I have found that having them write everything down will hold them accountable for a lot of things. On the first day, I gave them a reading/writing questionnaire. One question was what they didn’t like in activities for English class—too many people had “reading” and “writing” down there. While there are a lot of good kids in the class, it’s hard to get them to do the work. One of the students likes to tell me that he hasn’t done any reading beyond chapter one, and I keep telling him that he needs to do the reading and plan his time wisely, and I have been really patient with him, but I’m not sure what he wants me to do—he’s very nice, but he’s like a lot of the students who just aren’t doing the work, even when I give them time in class. I’m also dealing with some kids who probably would do well in an honors class, combined with kids on an IEP and dealing with any ELL barriers. I have met with one of the students on an IEP twice after school already, and we’ve adjusted some of the assignments for him. Some of the kids left for a few days before and after spring break, so a lot of them need to make up quizzes and need extra time. I’m having the worst time trying to keep track of who had an excused absence and who didn’t. (They don’t get credit if they cheat in any way or if they skip class.)

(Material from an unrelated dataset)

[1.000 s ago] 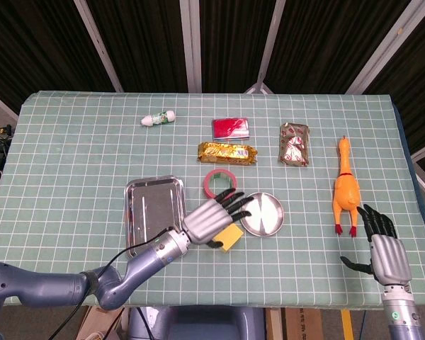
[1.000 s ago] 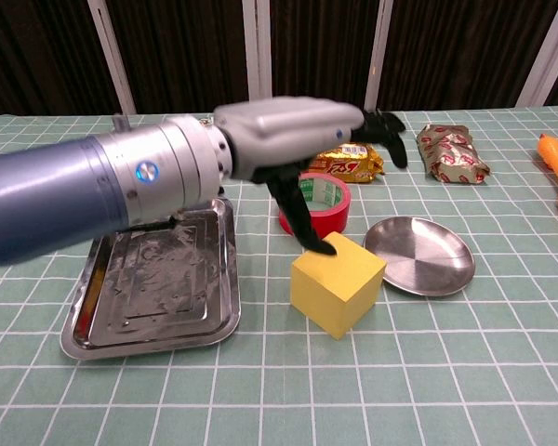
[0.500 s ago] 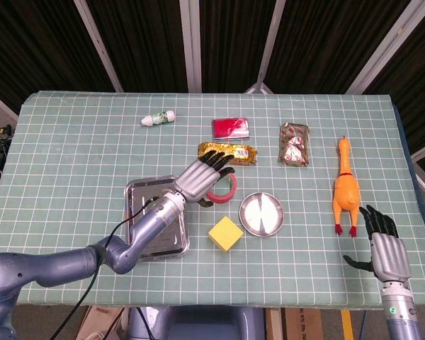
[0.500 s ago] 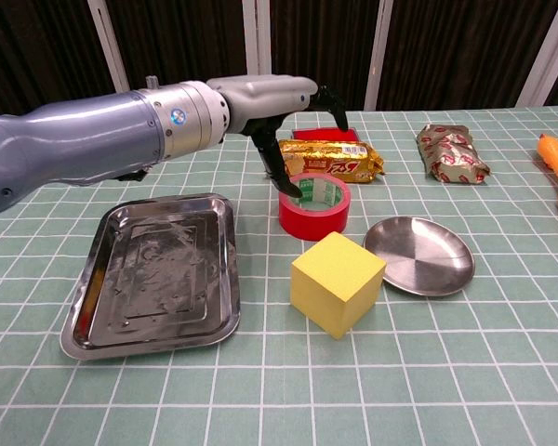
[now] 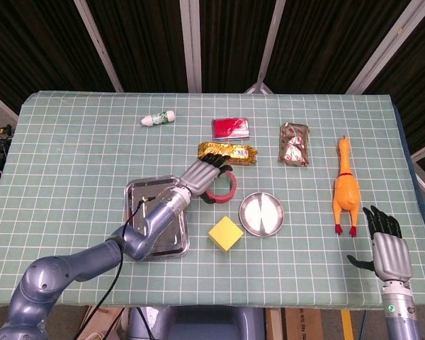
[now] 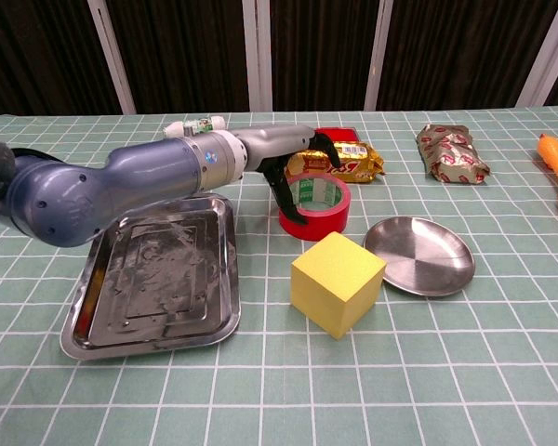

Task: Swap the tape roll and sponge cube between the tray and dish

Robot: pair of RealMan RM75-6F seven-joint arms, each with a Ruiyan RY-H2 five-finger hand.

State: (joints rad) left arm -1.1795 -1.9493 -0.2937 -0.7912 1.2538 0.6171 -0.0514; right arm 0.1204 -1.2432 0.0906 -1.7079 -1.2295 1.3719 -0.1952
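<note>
An empty tray sits at the tabletop's left. The left hand reaches over the tape, fingers curled down around its near rim, a firm grip not evident. Best to pinch the wall squarely before lifting toward the tray. The sponge waits beside the bare dish. Far right, the right hand idles, fingers spread.

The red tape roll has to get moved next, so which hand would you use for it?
The left hand. Its fingers already reach down around the tape roll, between the tray and the dish, while the right hand sits at the table's far corner.
</note>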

The assessments for today:

1. Participation (not just speaking up but if they are on task as well)

2. Reader Response graphic organizer & notes on text

3. Letter to the Editor

Also—I have a TA during my 3rd hour. There are no study halls at RAHS, so the juniors and seniors who have enough credits but want an open period can TA for a teacher. AF is mine and has been Amy’s for a few trimesters, I believe. She is a senior and honors English student and understands what this class has done before when Amy teaches it, which is helpful.

For the first week, I didn’t have much for her to do besides grade things like the vocabulary quiz or the reading quiz and entering grades in the gradebook. (They don’t enter grades in the computer, so they don’t get to see who has an “A” or an “F”, but it’s not hard to figure it out.) I have finally gotten into figuring out how to plan things for her to do that would help me. I have assigned the students to sign up for one of the chapters and make an illustration (a movie poster, storyboard, comic strip, etc. are options) of that chapter, but since I am not a seasoned teacher, I don’t have examples to show them! I had A make an example for one of the chapters the students didn’t sign up for. She made a collage, and Amy helped her pick out the main images, etc. Today, I’m going to have her cut up these black and white images I printed from the American Memory website—images of people and houses from the Depression. I figured out another creative activity for the students to have in the first days of the unit and I’ll probably use it next time I teach the text (if that ever happens). Originally, I had the students write any scene from the book (I showed them what I meant by putting a copy from A Raisin in the Sun which most read last trimester). Set the stage—show where in the book you’re writing it, what the stage looks like, what are the props and characters—and I gave them the option of doing it on their own or working with a partner or two others, though they would need more lines and more vocabulary words as they had more people involved. Anyway, I will probably keep this activity or adapt it for another unit, but I have developed another activity that I think is particularly interesting. Going on this poem thing that I am trying to emphasize—I would give them images from this website and have them fill out a sheet that asks details about the image and write a poem about that image—either from the perspective of a character in the book or maybe just a reflection on place, etc. I will have A cut those images out and glue them to index cards, which I will then laminate to preserve them. I wish I had another spring break—we always need more time, I guess, and like my parents (who are teachers) said, “There’s always something more that you can do.” Know when to draw the line, which I haven’t quite figured out yet.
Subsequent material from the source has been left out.